Sonntag, 15. Dezember 2013

Disk Full: How to Find and Effectively Delete Large Directories Using Linux

There are 4 steps to effectively free disk space when a partition is full on a linux machine:
  1. Find the parition that is full (with df -h)
  2. Find the largest directories (with du -kx /mountpoint | sort -n | less)
  3. Delete files
  4. Make sure no more file handles exist (with ls -l /proc/*/fd | less)

Find the partition that is full


The df command shows you how much space there is available on each parition. Using the -h option formats the output in a way that's easier to read, which looks as follows:

$ df -h
Filesystem                   Size  Used Avail Use% Mounted on
/dev/sda5                    147G   99G   41G  72% /
udev                          12G  4.0K   12G   1% /dev
tmpfs                        4.7G  976K  4.7G   1% /run
none                         5.0M     0  5.0M   0% /run/lock
none                          12G  156K   12G   1% /run/shm
/home/tsteffens/.Private     147G   99G   41G  72% /home/...

The 'Use%'-column you will show you which partition is too full and the 'Mounted on'-column will show you where it is mounted.

 

Find the largest directories


The command du allows you to print out all directories together with the sum of the sizes of all files in each directory (including subdirectories). To determine the largest directories for a single partition, you can use:

du -m -x /mountpoint | sort -n

This will produce an output as follows:

$ du -m -x /home/tsteffens/VirtualBox\ VMs/ | sort -n
...
1670    /home/tsteffens/VirtualBox VMs/vagrant_sar_1386255963
13175   /home/tsteffens/VirtualBox VMs/vagrant_db_1385708315
15936   /home/tsteffens/VirtualBox VMs/vagrant_db_1386167954
30780   /home/tsteffens/VirtualBox VMs/

The -m parameter tells du to print out the size in megabytes. -x skips directories on a different partition. sort -n sorts the lines by the first number in each line.

You might want to pipe the result to less for a better overview:

du -mx /mountpoint | sort -n -r | less

With the -r option sort reverses the order and starts with the highest value first.

Delete files


Once you have selected the directories you want to delete, you should have a look at the content using ls (-l tells ls to output the long format containing additional information like size and owner):

$ ls -l /whatever-directory
total 16317360
drwx------ 2 tsteffens tsteffens        4096 Dec  5 11:02 Logs
-rw------- 1 tsteffens tsteffens 16708927488 Dec  5 18:29 box-di...
-rw------- 1 tsteffens tsteffens        7617 Dec  5 18:29 vagran...
-rw------- 1 tsteffens tsteffens        7617 Dec  5 11:02 vagran...

This will show you which files are the biggest ones - in case you do not want to delete the whole directory.
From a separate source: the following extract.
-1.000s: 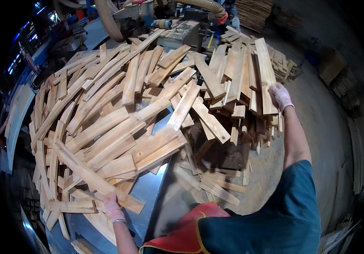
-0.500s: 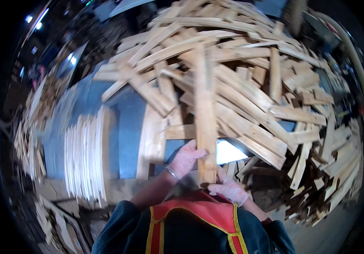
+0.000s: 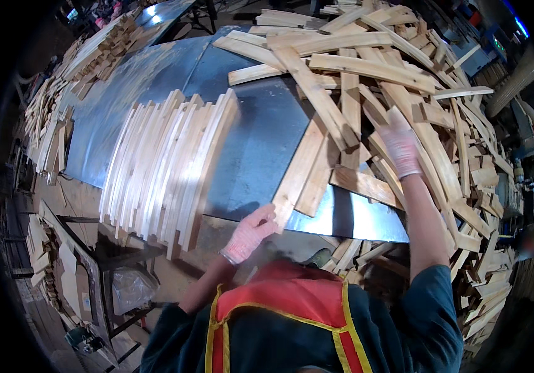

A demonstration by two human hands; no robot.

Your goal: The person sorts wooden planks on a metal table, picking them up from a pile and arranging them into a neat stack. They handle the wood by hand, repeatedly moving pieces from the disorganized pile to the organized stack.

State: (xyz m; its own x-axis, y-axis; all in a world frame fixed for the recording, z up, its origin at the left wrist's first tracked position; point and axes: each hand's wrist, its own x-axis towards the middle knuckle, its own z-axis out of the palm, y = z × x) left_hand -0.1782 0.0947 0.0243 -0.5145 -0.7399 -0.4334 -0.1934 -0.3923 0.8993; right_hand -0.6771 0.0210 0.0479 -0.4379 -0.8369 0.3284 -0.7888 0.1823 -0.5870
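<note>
My left hand (image 3: 251, 233), in a pinkish glove, is closed on the near end of a pale wooden board (image 3: 300, 173) that slants away across the metal table (image 3: 251, 146). A second board (image 3: 316, 181) lies right beside it. My right hand (image 3: 398, 146), gloved too, reaches out over the heap of loose boards (image 3: 431, 127). Its fingers are smeared by motion, so whether they hold one of the boards there cannot be made out. Left of my left hand, a row of boards (image 3: 161, 168) stands side by side on the table.
More stacked wood (image 3: 102, 53) lies at the far left. A dark metal frame (image 3: 96, 267) stands at the near left beside a clear plastic bag (image 3: 133, 289). Offcuts (image 3: 490, 280) spill down at the right, and a ribbed hose (image 3: 518, 81) hangs beyond them.
My view has turned, with the row of boards now nearer the middle. The upright board that both hands held is no longer between them. My hands have parted, the right going out to the heap.
</note>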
But there's another information that is easily overlooked: the number in the second row. It tells you how many hard links exist to that file.

If there should be more than one hard link to that file (i.e. the number in the second row is greater than 1), you need to make sure all other hard links to that file are deleted as well. Although this is a rather rare case, you can encounter it especially when working with version control or backup systems.
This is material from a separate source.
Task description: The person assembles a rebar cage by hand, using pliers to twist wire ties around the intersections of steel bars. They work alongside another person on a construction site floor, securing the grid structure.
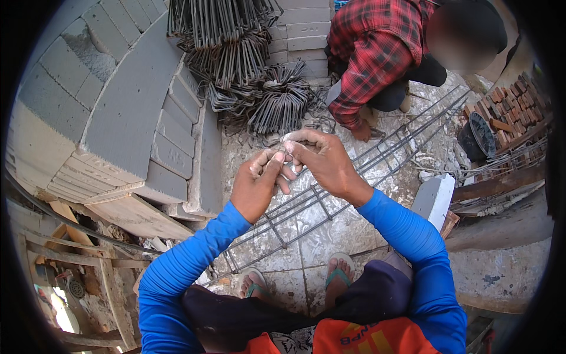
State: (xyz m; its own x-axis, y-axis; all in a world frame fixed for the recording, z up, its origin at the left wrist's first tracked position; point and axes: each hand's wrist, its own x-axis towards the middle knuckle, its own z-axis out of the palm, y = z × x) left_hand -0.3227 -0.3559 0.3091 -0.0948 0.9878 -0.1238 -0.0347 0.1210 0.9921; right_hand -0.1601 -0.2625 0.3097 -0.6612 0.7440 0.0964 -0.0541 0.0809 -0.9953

You can find all hard links to a file as follows:

find /mountpoint -xdev -samefile someFile

The -xdev option tells find NOT to traverse directories on other partitions. If you really want to delete all of them you can use:

find /mountpoint -xdev -samefile someFile | xargs rm

For directories it is absolutely fine to have more than one hard link to themselves: the . link in the directory itself (which you can see when appending -a to a ls call) will always increase the hard link count by one and each .. link in a subdirectory will do so as well.

If you shouldn't find any additional hard links, just go ahead with deletion using rm for files or rm -rf for directories.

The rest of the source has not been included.